Wednesday, December 7, 2011

Fathers and Sons

Every so often, I come across some movies which stand out for all the right reasons, you know, good storyline, excellent photography, great acting and deeply resonant with the human experience of love, self-discovery, and spiritual discovery. "Tree of Life" and "The Way" are two such movies. Both have very strong casts and the acting in each is superb. Both are filmed with extraordinary skill, capturing the personal and the panoramic dimensions of the movies. Both are thoughtful meditations on the the human condition, combining aspects of family and the wider search for community. "Tree of Life" is the story of a boy's search for his father. "The Way" is the story of the father's search for his son.

While I don't want to offer a full scale review of either of these two movies, I found them particularly moving in their descriptions of family and family relationships. "Tree of Life" is an impressionistic story of a Texas family in the 1950s and follows the life journey of the eldest son, Jack, (played as an adult by Sean Penn), from the innocence of childhood to his disillusioned adult years. Brought on in no small part by the complicated relationship with his father (played by Brad Pitt), Jack is a soul "lost in the cosmos", seeking meaning and direction in a world bereft of moorings of any kind. This is the story of a son's search for his father. Terrence Mallick, the director, asks the big questions and does not offer any cheap or easy answers. But, like a poet, he leaves the viewer with inklings and hints. 
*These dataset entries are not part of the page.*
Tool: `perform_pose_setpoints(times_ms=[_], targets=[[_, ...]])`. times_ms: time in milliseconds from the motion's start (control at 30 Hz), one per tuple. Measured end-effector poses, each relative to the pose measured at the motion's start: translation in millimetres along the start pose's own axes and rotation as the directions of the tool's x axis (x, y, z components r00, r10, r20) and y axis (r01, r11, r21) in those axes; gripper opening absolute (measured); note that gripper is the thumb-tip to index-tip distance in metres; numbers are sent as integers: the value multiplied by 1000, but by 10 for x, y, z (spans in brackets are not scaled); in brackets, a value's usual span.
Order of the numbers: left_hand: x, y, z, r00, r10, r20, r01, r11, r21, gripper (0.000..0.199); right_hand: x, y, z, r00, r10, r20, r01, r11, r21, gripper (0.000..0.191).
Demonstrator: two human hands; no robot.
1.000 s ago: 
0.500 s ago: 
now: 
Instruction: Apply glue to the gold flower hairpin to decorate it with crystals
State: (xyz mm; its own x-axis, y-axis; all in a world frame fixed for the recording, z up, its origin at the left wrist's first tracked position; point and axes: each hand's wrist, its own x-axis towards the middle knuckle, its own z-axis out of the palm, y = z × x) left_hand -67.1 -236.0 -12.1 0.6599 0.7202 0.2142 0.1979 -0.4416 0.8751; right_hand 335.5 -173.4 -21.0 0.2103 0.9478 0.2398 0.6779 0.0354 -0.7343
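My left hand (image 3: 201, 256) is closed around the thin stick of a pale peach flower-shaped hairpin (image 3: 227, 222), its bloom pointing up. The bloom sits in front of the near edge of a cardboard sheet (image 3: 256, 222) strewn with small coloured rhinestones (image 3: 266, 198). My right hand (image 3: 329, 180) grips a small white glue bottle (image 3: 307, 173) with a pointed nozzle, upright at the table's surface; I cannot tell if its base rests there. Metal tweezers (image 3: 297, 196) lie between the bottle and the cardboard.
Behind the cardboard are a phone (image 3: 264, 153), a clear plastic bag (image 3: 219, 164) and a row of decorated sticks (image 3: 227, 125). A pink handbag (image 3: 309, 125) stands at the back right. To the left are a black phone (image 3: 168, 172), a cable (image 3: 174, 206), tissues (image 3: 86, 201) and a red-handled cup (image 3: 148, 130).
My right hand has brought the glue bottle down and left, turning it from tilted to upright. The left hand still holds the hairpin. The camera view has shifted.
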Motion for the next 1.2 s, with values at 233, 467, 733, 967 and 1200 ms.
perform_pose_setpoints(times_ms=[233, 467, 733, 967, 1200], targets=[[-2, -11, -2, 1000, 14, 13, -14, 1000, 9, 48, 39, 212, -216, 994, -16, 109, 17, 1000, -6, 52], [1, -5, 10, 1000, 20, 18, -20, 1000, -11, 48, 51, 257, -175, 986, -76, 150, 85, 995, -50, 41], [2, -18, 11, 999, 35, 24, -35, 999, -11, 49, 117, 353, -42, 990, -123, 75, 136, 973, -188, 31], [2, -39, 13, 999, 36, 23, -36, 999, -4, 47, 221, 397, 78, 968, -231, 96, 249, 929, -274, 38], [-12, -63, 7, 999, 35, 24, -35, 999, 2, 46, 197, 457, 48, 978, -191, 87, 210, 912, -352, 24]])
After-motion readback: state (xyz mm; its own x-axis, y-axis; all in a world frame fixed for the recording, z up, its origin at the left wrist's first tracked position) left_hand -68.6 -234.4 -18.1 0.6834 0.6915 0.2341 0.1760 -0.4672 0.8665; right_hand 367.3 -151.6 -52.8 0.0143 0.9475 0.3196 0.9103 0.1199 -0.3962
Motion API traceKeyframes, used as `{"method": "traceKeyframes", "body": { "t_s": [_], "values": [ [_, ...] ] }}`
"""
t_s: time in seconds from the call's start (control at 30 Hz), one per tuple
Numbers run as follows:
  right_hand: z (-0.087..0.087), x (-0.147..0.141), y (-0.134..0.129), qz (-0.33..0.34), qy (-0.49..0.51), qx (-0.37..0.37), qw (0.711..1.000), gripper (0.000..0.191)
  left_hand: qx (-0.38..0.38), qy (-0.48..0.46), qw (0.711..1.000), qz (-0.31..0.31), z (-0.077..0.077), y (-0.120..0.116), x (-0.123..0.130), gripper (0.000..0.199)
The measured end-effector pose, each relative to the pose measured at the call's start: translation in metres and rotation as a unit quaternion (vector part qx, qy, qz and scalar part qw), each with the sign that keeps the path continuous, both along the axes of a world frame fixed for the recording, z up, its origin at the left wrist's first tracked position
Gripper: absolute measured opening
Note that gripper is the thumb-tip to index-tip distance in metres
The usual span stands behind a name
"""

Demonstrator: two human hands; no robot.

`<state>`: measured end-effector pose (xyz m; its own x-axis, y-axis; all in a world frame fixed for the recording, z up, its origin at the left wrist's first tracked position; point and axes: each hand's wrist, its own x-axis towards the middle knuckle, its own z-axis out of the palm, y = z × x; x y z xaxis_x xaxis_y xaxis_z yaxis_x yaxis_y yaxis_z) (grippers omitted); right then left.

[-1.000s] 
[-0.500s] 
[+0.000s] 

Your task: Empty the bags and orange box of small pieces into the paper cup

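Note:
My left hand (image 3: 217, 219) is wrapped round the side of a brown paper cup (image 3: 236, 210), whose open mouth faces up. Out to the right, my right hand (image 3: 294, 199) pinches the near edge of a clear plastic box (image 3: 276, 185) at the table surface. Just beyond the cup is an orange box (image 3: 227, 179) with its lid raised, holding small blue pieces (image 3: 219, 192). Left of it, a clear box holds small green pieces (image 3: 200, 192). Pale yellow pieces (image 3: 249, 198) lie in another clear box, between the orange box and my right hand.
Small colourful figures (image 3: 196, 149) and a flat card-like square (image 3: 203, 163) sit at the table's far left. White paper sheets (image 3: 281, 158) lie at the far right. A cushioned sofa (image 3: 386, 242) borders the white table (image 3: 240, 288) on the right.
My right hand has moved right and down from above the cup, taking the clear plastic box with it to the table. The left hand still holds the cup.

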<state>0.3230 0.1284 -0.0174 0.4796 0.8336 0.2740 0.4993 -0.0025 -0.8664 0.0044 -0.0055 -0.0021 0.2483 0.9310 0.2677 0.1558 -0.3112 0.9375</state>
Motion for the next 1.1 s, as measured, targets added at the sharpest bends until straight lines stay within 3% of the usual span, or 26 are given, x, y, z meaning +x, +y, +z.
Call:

"The Way" is a film about pilgrimage, both external and internal. Tom (played by Martin Sheen), a well-to-do ophthalmologist working in California, is notified that his son, Daniel (played by Emilio Estevez), has just been killed accidentally while beginning his journey along the Camino de Santiago. Famous as a walk of pilgrimage for over a thousand years, the Camino is an 800km journey over the Pyrenees and along the border to the cathedral at Compostela where it is said that the bones of St. James are kept as relics. Arriving in France to claim the body, Tom impulsively decides to walk the Camino himself and complete it for Daniel. Of course, the journey becomes much more than that and Tom discovers much about himself and about his son, with whom he had a fractured relationship. Directed by Emilio Estevez, Martin Sheen's real-life son, "The Way" is another exploration of the father-son relationship in which the father tries to walk in the son's shoes for a time and finds himself radically changed. 

I encourage any and all to see these two profound movies. Put them together with Marilynne Robinson's two books, "Gilead" and "Home" and you'll have much to think about concerning families, especially the relationship between father and son.